Last March, The American Census Bureau reported that the American Hispanic population had climbed to over 50 million, a 43% increase in the U.S. Spanish-speaking population in the last decade. In a country with a declining newspaper industry, this represents a huge opportunity for publishers and advertisers alike.
According to NPR, Spanish language media is growing in all sectors. This week's convention by the National Association of Hispanic Journalists covered these trends. The convention hosted Monica Lozano as a keynote speaker, CEO of one of the largest Spanish-language newspaper companies in the U.S, ImpreMedia. Lozano noted the growth potential for the digital news sector, remarking that 60% of all Latinos are now online.
Lozano explained the need for Spanish-language publications, underlining what makes them relevant for Hispanics. She says that there is a content divide between English and Spanish language publications. When covering Hispanics, she claimed English-language media focuses on events, like border violence, and excludes achievements, such as the growth of Hispanic businesses.
She is not the first to comment on the different content covered. In 2006, Forbes reported that Spanish language media devotes less coverage to U.S. politics, but more to international affairs. Forbes credits it with playing a role in the immigration protests of 2006, in which thousands of people across the U.S. demonstrated over a proposed change in immigration policy.
Beyond content, the publications cropping up throughout the states are important because they provide a lucrative marketing opportunity. According to the 2010 Census Bureau statistics, the average Hispanic age is 10 years younger than the average age of non-Hispanics, making it an especially attractive demographic for advertisers. And while many Hispanics are bilingual, a comScore Media Metrix analysis previously showed that half of Hispanic Internet users prefer to consume media in Spanish. While this may change over generations, Spanish-language media is important for the immediate future.

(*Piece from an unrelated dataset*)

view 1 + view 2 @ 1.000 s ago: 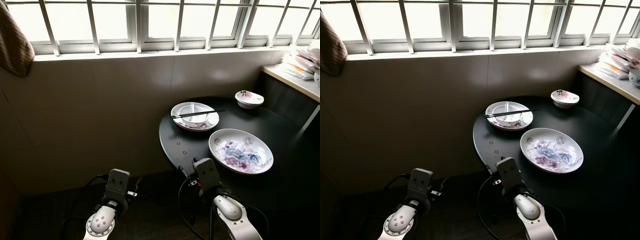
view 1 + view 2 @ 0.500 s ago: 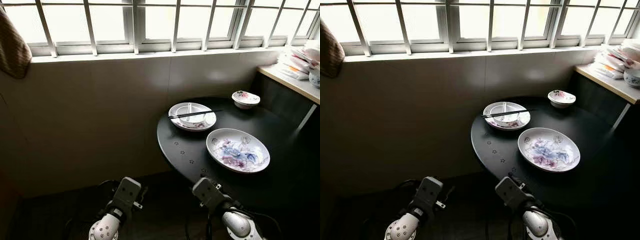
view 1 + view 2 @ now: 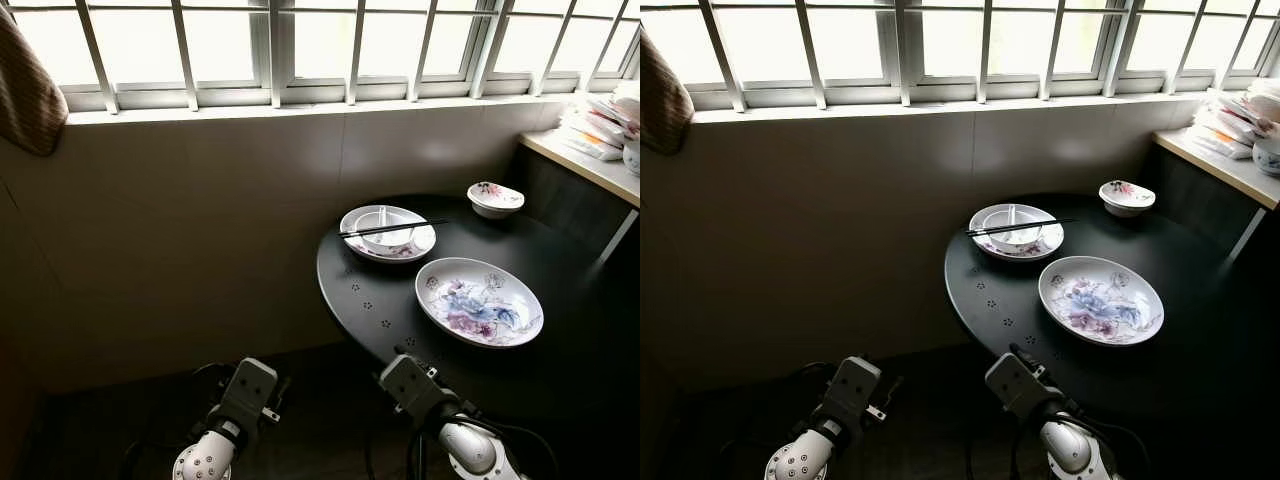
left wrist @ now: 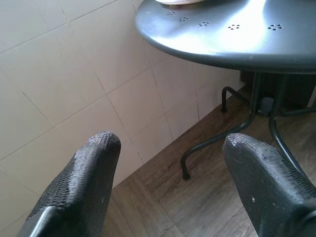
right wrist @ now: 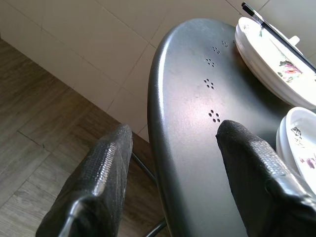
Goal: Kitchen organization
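Round black table (image 3: 400, 290) holds chopsticks (image 3: 394, 228) lying crosswise over a bowl (image 3: 386, 229).

On the round black table (image 3: 370, 290), a large oval floral plate (image 3: 479, 301) lies flat at about four o'clock. At eleven o'clock sits a round plate (image 3: 388, 233) holding a small white bowl (image 3: 384, 229) with a spoon inside, black chopsticks (image 3: 394, 228) laid across its rim. A small floral bowl (image 3: 495, 199) stands upright at one o'clock.
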### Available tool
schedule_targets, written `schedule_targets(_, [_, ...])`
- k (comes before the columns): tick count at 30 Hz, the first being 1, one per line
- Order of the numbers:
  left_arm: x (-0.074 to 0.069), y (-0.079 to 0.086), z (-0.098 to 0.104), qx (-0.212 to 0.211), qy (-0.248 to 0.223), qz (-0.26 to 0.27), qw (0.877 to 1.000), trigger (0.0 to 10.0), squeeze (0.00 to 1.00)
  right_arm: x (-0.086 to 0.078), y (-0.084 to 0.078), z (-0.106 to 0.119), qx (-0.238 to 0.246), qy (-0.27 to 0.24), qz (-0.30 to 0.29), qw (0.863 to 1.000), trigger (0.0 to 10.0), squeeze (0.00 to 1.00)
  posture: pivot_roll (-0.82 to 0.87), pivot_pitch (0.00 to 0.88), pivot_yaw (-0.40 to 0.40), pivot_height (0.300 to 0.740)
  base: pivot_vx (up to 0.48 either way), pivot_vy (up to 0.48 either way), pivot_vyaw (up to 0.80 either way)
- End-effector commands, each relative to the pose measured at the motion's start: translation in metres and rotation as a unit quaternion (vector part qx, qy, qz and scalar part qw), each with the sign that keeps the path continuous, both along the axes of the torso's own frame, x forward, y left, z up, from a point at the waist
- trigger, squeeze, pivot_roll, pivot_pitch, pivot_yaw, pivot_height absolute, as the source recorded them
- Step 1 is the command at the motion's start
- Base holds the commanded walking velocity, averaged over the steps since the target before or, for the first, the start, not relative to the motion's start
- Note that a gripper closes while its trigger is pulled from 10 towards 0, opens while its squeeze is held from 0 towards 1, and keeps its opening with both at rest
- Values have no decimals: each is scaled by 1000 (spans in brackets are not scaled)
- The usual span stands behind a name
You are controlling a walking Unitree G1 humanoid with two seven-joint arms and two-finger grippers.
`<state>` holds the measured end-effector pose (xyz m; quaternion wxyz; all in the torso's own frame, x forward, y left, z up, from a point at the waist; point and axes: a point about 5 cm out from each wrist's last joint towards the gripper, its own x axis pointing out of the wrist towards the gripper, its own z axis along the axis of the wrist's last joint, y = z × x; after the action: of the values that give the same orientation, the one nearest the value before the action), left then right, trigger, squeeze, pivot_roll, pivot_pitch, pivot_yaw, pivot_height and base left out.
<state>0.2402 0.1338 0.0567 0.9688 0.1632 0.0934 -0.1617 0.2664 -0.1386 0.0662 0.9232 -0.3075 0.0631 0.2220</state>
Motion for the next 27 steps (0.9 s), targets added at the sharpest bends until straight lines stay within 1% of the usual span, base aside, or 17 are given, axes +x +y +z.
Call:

As Hispanics increase their internet use, more Spanish newspapers are going digital. Many local papers, such as L.A.'s La Opinion and Miami's El Nuevo Herald, have up-to-date websites. Some american media giants have begun incorporating Spanish publishing into their digital strategies as well, such as AOL, Yahoo, and MSN. In fact, MSN's MSN Latino site boasts the spot as 4th most popular publisher for Hispanic audiences, and is the most popular Hispanic site from an English-language parent company. Perhaps this is due to the company's partnership with TeleMundo, one of the largest Spanish language television outlets.
Not all of this media growth has been welcomed, however. In 2005, The Greeley Tribune of Greeley, Colorado launched a free weekly in Spanish. The decision was met with angry comments and cancelled subscriptions by readers who felt as though the publication was "encouraging illegals".
Jim Elsberry, publisher of The Greeley Tribune, defended the move, saying, "We want to be the newspaper for everyone in [our] county." In spite of the controversy, local businesses have taken advantage of the opportunity to reach out to the town's 30% Hispanic population.
With more Puerto Ricans on the East Coast, Cuban-Americans in the Florida, and Mexican-Americans in the Southwest, newspapers have an opportunity to capitalize an enormous market. Engaging Hispanic communities widens readership and attracts advertising revenue that the press needs. American newspapers have the opportunity to connect different demographics and support Spanish-speakers transition between English and Spanish.